- **GOAL OF THE EXERCISE**
Would you set down the data that follows, word for word, without any pictures?

── INFORMATION SHOWN

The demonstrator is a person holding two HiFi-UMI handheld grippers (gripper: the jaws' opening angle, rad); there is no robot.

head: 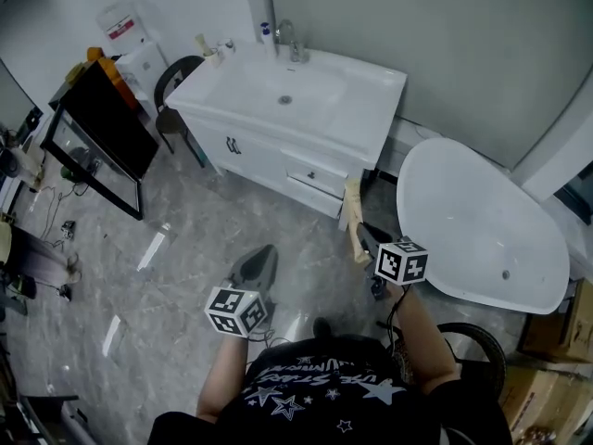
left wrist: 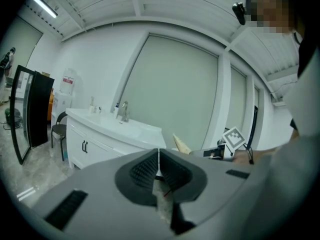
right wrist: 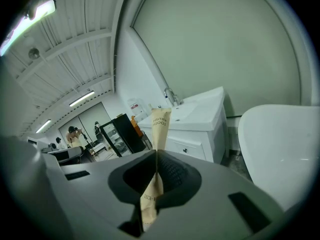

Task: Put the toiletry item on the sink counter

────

- **YOUR SOLUTION**
The demonstrator is a person holding two HiFi-UMI handheld grippers (gripper: the jaws' opening angle, rad); there is no robot.

head: 
left wrist: 
right wrist: 

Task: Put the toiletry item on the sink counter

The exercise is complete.